Filming for the show takes place at the start of the year, but obviously you just can’t say a word to anyone for months on end. Secrecy was the hardest thing for me. It all got blurry, so much so that I couldn’t remember how many Star Bakers I had, whether I had a handshake or not… When I watched the series, it all came back. And it was like a roller coaster again. I felt physically exhausted after watching every episode for the past few weeks. I could feel the adrenaline. My heart was beating faster afterwards.

You all seemed to get along so well… How did you feel when you heard Chigs scream in the final?
It was very sweet. He calls me his pastry Yoda. It represents how we all felt about each other. We helped each other, we were there for each other. There was no competition behind the scenes. Watching the final was quite moving, I had tears in my eyes. It was very touching to see the families of the other candidates and their strong ties. Pass through Patisserie, you need a strong family behind you. You need support. Otherwise, you can enter a state and run into roadblocks.

You have won Star Baker three times during your stay in the tent and triumphed several times in technical challenges.

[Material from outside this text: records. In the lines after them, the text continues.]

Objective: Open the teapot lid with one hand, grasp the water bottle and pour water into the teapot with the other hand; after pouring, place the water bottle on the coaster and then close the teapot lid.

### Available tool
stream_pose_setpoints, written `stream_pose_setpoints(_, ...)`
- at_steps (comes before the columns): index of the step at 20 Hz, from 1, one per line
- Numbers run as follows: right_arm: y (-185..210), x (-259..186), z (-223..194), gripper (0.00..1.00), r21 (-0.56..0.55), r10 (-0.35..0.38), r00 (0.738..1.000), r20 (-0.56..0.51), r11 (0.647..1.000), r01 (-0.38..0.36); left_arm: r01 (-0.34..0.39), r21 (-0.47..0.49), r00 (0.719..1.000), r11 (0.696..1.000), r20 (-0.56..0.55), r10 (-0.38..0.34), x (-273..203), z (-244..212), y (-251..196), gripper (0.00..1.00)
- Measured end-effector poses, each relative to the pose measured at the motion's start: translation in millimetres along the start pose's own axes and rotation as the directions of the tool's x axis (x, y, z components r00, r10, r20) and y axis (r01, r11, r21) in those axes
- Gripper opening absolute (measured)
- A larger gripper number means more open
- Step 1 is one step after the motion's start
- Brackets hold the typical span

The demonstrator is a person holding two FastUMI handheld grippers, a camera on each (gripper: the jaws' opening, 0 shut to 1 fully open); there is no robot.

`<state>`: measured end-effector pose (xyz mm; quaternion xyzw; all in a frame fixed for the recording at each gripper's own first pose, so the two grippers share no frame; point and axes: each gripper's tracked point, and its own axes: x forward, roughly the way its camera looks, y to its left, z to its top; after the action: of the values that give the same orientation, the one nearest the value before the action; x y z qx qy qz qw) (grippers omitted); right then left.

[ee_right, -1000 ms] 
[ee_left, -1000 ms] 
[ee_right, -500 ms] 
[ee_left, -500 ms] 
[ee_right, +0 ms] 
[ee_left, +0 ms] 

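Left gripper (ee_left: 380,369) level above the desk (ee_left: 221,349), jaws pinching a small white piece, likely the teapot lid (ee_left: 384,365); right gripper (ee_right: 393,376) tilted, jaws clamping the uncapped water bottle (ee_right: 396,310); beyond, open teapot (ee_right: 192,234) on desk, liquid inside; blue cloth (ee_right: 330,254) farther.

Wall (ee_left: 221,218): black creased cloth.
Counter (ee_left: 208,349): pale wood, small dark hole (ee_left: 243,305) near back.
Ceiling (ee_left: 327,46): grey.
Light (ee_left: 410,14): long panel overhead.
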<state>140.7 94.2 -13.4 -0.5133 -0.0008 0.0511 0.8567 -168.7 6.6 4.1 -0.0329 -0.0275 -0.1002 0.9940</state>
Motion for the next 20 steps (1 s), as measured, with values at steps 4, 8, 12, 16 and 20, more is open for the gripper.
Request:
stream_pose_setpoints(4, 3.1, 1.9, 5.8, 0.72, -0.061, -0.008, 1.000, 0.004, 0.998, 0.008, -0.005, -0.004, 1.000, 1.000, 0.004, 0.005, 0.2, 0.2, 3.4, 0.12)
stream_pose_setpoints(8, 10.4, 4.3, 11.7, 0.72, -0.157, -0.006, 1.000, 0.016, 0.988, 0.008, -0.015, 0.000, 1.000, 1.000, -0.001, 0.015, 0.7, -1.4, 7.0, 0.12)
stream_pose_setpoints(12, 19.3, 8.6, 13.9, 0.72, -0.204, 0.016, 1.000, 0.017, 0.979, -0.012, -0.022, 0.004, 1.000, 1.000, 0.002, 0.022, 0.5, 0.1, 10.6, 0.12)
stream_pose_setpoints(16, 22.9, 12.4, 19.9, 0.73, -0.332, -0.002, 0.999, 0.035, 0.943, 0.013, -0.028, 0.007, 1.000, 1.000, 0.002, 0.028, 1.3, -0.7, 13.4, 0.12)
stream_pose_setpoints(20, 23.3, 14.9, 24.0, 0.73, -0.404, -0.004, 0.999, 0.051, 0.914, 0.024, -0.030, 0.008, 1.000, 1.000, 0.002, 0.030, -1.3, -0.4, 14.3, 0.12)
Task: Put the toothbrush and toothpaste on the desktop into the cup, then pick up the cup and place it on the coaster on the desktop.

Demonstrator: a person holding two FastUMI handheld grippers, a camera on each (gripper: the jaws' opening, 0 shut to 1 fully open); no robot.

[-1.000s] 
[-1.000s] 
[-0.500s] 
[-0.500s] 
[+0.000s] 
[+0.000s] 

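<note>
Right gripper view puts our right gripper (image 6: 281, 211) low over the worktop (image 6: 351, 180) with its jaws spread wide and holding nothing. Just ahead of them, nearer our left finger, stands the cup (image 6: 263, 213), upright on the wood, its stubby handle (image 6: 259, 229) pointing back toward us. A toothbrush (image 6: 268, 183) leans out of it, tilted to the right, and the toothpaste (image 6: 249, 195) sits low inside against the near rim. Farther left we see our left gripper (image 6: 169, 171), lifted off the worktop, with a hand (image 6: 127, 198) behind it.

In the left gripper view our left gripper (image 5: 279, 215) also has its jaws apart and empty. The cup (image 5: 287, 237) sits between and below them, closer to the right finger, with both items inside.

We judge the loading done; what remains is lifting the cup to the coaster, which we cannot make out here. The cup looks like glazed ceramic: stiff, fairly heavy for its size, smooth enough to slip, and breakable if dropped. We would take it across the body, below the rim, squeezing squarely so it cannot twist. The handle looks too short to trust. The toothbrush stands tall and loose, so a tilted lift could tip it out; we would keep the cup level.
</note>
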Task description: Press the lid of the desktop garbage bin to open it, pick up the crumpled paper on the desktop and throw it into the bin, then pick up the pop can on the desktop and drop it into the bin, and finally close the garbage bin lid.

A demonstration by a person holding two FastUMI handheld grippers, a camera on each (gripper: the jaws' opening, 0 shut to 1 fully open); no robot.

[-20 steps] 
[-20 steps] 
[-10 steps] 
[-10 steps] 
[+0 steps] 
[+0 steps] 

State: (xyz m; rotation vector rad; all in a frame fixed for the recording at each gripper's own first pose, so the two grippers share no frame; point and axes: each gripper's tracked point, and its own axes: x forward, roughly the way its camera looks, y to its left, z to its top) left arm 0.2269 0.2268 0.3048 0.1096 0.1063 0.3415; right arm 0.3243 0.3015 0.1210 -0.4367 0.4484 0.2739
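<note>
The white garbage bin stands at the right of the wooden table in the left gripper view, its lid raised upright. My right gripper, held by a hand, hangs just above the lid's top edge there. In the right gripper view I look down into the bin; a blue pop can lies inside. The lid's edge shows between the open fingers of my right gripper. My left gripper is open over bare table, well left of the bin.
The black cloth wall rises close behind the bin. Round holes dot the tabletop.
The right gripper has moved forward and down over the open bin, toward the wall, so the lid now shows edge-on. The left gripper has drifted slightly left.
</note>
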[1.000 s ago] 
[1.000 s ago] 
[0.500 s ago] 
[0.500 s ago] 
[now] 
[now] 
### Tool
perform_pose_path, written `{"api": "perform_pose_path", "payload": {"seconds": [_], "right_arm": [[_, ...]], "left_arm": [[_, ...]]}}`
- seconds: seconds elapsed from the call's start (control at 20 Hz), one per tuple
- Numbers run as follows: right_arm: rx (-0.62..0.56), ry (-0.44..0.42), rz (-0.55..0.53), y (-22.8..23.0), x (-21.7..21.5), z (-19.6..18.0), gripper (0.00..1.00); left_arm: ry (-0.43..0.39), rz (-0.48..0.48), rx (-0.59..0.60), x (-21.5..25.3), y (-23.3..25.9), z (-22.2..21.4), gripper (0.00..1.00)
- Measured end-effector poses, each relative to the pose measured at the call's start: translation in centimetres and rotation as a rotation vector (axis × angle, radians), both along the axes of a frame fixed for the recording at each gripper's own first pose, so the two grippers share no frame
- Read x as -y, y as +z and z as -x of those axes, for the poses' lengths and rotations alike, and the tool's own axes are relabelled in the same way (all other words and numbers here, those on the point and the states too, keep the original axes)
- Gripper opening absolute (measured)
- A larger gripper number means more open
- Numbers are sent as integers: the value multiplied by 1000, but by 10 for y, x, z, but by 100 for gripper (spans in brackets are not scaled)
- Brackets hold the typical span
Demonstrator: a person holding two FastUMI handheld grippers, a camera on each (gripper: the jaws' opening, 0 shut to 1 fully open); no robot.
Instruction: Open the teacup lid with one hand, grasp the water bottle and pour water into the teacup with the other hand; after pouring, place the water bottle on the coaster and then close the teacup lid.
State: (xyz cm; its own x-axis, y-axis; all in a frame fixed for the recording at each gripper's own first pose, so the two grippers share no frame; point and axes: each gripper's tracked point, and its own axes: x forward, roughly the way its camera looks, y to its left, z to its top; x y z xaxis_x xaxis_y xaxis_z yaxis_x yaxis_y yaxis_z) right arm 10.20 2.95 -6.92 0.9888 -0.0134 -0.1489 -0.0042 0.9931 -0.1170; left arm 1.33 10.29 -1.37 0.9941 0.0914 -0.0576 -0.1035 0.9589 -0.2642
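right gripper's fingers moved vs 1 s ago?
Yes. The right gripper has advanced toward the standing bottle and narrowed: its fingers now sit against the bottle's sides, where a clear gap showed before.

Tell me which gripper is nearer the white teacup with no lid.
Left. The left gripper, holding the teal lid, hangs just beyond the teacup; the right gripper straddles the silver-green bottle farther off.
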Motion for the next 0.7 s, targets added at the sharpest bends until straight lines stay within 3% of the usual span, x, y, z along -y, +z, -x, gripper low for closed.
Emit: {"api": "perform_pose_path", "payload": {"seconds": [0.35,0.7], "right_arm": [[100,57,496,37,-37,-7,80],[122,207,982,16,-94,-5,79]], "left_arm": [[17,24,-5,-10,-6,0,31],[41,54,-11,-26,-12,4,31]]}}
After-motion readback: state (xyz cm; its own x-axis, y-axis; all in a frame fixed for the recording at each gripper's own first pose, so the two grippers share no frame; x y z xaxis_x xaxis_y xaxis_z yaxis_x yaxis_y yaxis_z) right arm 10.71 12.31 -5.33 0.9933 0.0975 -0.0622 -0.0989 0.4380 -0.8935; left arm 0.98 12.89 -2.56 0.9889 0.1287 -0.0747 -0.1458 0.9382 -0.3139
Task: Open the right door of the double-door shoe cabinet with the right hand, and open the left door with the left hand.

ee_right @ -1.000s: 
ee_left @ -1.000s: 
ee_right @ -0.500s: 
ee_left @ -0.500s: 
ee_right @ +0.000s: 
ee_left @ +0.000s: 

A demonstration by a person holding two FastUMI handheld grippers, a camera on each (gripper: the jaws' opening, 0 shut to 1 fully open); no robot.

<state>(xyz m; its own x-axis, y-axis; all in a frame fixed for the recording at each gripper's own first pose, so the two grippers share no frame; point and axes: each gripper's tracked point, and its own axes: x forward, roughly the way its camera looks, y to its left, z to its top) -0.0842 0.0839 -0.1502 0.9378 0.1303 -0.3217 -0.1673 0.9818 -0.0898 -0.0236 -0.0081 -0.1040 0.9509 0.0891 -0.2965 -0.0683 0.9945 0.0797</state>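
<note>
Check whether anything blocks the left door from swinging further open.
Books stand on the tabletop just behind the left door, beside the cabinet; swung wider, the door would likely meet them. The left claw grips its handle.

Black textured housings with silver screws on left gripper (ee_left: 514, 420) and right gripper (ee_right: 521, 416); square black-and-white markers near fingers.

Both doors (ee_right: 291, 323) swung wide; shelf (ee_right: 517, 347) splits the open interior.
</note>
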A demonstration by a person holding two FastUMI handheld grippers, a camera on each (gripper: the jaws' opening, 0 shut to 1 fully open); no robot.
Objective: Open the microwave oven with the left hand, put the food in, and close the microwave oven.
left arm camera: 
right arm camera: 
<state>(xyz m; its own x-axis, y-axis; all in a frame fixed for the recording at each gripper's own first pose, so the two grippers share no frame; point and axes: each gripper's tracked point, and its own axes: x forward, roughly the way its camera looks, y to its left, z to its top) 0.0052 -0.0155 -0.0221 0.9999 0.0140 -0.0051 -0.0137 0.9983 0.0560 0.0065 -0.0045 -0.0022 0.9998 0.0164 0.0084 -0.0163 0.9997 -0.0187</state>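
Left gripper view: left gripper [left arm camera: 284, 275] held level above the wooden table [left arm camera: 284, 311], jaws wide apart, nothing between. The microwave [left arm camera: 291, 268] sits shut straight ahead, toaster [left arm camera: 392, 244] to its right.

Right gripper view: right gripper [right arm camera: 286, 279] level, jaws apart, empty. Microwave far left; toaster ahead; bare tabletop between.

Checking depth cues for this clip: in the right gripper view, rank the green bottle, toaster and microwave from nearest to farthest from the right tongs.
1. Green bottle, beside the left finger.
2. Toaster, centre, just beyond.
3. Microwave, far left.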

You seemed so calm and grounded …
The measure for me is my own performance. If I’m happy with my pastries, it doesn’t matter if I’m Star Baker or not. My astrological sign is Taurus and I think I have a typical Taurus character. There’s a lot going on inside, and when it bursts, it bursts really badly. Or to put it another way: I scream very rarely but if I do, you better be far, far away.

In Patisserie, it helped to have Christmas [Fielding] and Matt [Lucas] about. They really add lightness to the tent. While they weren’t as present as you might think watching the show, they reminded me that it wasn’t that big of a deal. There is a world outside the tent.

Prue Leith I loved your latest pastries and said it was a shame she wasn’t the one to shake hands. (In the semi-final, Jürgen was the only baker not to get Paul Hollywood hand shake.) Who was your favorite judge?
I think Prue understood better what I was doing.

Who did you want to win?
I would have put my money on Crystalelle because she really blossomed with her flowers and her flavors. I believe if this focaccia had come out the way she wanted it to, she would have won it. But I am very happy for Giuseppe. The precision and classic appearance of his pastries are truly remarkable.

You are also an avid trombone player. Are you in a group?
Yes, I am part of a community big band, the Sussex Jazz Orchestra. My son Benjamin joins me. We play music from the 50’s and 60’s that you don’t hear often. I like being able to improvise jazz. It’s like speaking a different language.

I like Miles Davis but also early music composers like Johannes Ockeghem. In confinement, our family reunited with a neighbor and played 16th century Venetian music in our garden.